Pubmed for Handhelds
PUBMED FOR HANDHELDS
Search MEDLINE/PubMed
Title: Glutamic acid 204 is the terminal proton release group at the extracellular surface of bacteriorhodopsin. Author: Brown LS, Sasaki J, Kandori H, Maeda A, Needleman R, Lanyi JK. Journal: J Biol Chem; 1995 Nov 10; 270(45):27122-6. PubMed ID: 7592966. Abstract: We have measured proton release into the medium after proton transfer from the retinal Schiff base to Asp85 in the photocycle and the C = O stretch bands of carboxylic acids in wild type bacteriorhodopsin and the E204Q and E204D mutants. In E204Q, but not in E204D, the normal proton release is absent. Consistent with this, a negative band in the Fourier transform infrared difference spectra at 1700 cm-1 in the wild type, which we now attribute to depletion of the protonated E204, is also absent in E204Q. In E204D, this band is shifted to 1714 cm-1, as expected from the higher frequency for a protonated aspartic than for a glutamic acid.
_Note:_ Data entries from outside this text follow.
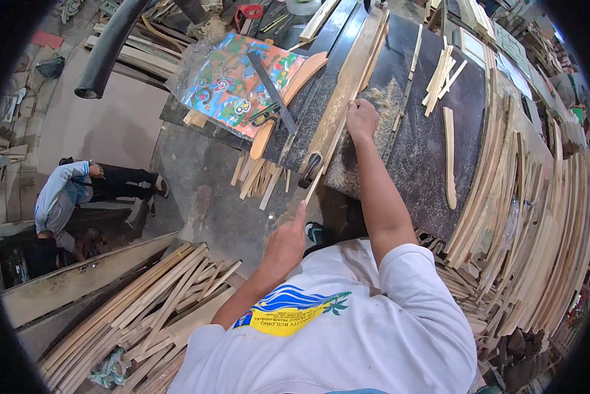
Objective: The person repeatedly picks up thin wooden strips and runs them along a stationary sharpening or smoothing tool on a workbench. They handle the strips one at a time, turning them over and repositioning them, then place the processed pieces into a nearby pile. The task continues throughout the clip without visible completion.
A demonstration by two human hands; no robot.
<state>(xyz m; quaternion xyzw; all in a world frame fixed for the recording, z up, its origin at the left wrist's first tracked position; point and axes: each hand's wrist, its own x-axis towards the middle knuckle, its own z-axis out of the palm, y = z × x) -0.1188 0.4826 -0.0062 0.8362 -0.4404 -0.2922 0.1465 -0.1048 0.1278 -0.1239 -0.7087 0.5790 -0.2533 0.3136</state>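
Note:
A thin wooden strip (314, 186) lies along a long wooden guide board (326, 129) on the dark sawdust-covered machine table (418, 156). My left hand (285, 246) is at the strip's near end, just off the table edge, its fingers closed around that end. Farther up, my right hand (362, 121) has its fingers curled over the strip beside the board; they hide part of it. A dark clamp (310, 169) sits at the board's near end.
Left on the table are a colourful patterned sheet (232, 82), a metal square (273, 93) and a curved wooden piece (261, 141). Short strips (439, 75) and a shaped piece (450, 157) lie right. Wood stacks (531, 230) flank me. Another person (65, 197) sits at left.

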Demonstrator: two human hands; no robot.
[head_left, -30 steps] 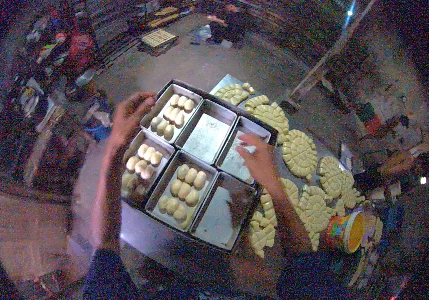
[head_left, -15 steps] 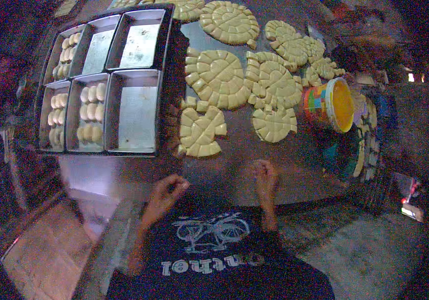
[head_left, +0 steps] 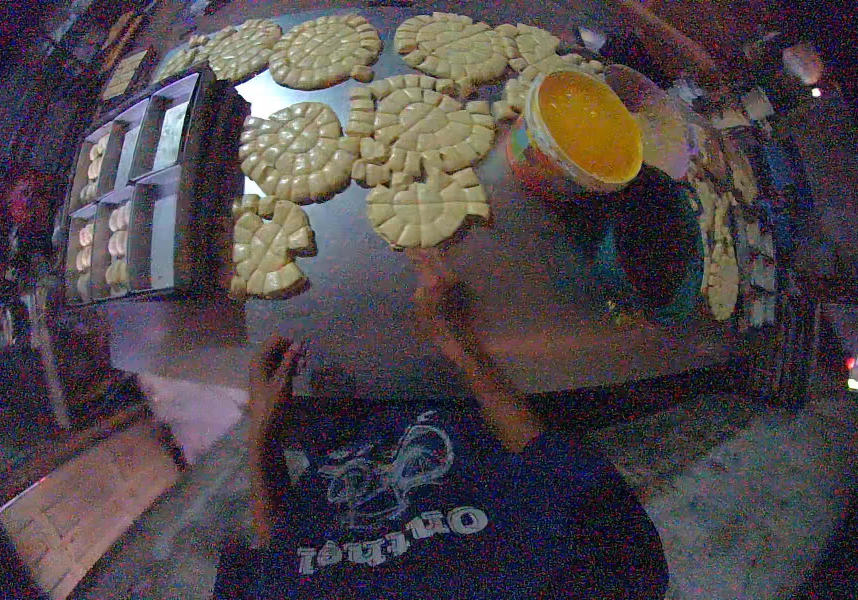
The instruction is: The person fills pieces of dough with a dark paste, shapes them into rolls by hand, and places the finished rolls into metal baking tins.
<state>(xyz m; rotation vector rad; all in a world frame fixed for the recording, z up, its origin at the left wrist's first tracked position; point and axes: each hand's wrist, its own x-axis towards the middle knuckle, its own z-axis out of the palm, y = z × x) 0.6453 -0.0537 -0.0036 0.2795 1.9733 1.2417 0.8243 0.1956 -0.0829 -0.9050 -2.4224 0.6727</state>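
Note:
My right hand (head_left: 433, 285) reaches forward over the dark metal table, just short of a cut dough round (head_left: 427, 208); its fingers are dim and smeared, so their grip is unclear. Near the table's front edge hovers my left hand (head_left: 272, 368), loosely curled, fingers a little apart, with nothing visible in it. Beyond it lies a smaller, partly used dough piece (head_left: 269, 245), scored into wedges and blocks. More scored rounds, such as a glossy dough disc (head_left: 299, 150) and a larger dough cluster (head_left: 424, 125), cover the far table.
At the left stands a set of joined metal pans (head_left: 164, 235), some holding rows of dough balls (head_left: 117, 245). An open bucket (head_left: 589, 130) with yellow-orange contents is at the right, beside a dark teal container (head_left: 654, 250). Further dough pieces (head_left: 719, 255) lie along the right side.
The view has swung right, so pans and dough appear further left. My right hand has moved forward toward the nearest dough round. My left hand stays near the table's front edge.

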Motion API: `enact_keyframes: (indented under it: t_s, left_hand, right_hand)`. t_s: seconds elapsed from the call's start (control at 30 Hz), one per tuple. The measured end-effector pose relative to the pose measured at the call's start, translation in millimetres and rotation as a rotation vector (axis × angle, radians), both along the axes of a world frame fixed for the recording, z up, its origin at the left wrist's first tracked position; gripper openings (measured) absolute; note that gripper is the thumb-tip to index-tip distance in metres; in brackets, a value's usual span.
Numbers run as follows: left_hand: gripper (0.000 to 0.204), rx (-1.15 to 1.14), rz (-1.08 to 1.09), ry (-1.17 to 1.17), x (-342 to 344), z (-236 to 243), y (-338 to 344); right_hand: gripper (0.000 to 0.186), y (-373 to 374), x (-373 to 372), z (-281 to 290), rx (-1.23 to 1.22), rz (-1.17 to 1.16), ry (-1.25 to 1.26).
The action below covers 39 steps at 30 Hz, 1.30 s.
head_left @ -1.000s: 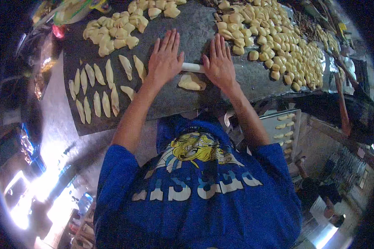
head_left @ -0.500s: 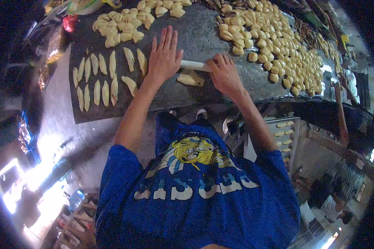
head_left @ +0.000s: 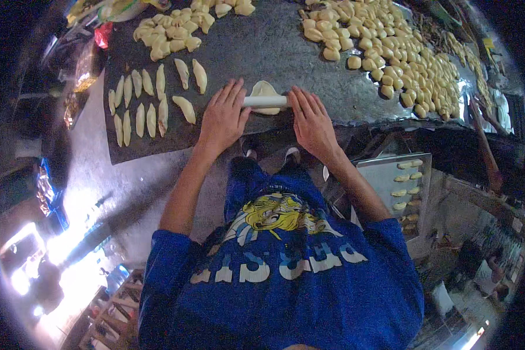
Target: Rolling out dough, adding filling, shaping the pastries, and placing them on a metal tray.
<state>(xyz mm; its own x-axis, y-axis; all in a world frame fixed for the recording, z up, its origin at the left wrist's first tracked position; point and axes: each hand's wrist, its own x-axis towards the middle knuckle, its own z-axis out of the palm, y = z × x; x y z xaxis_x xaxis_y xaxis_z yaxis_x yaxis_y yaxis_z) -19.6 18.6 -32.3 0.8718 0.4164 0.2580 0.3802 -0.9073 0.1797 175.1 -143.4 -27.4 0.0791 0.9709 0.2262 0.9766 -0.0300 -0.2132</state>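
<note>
Left Hand [head_left: 223, 116] and Right Hand [head_left: 312, 119] Lie on the Two Ends of a Rolling Pin [head_left: 265, 101]

In the head view, the white rolling pin lies across a flat piece of dough [head_left: 264, 88] on the dark table [head_left: 256, 49]. The dough shows on the far side of the pin and, less, on the near side. The two hands are apart from each other. Each is palm down with its fingers stretched forward, the left on the left end of the pin and the right on its right end. I cannot tell if the thumbs go around it.

To the left of the pin, long dough pieces [head_left: 147, 83] lie in rough rows. Farther and to its left is a heap of pale dough lumps [head_left: 169, 32]. To its right, many dough balls [head_left: 399, 73] spread widely. Nearer and to the right of the pin, below the table, a tray [head_left: 376, 181] carries small dough rolls [head_left: 399, 193].
</note>
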Motion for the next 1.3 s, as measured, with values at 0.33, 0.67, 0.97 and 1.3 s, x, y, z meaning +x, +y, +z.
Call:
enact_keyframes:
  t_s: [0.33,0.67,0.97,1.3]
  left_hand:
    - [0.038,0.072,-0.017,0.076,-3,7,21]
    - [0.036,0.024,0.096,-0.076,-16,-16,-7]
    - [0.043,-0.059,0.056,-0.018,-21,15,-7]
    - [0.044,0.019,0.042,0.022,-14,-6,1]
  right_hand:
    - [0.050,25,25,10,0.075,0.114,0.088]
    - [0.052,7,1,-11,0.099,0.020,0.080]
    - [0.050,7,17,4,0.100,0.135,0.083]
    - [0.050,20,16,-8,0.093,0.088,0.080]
Consistent with their origin from protonated carboxyls, the depletion bands in the wild type and E204D shift in D2O to 1690 and 1703 cm-1, respectively. In the protein structure, Glu204 seems to be connected to the Schiff base region by a chain of hydrogen-bonded water. As with other residues closer to the Schiff base, replacement of Glu204 with glutamine changes the O-H stretch frequency of the bound water molecule near Asp85 that undergoes hydrogen-bonding change in the photocycle. The results therefore identify Glu204 as XH, the earlier postulated residue that is the source of the released proton during the transport, and suggest that its deprotonation is triggered by the protonation of Asp85 through a network that contains water dipoles.[Abstract] [Full Text] [Related] [New Search]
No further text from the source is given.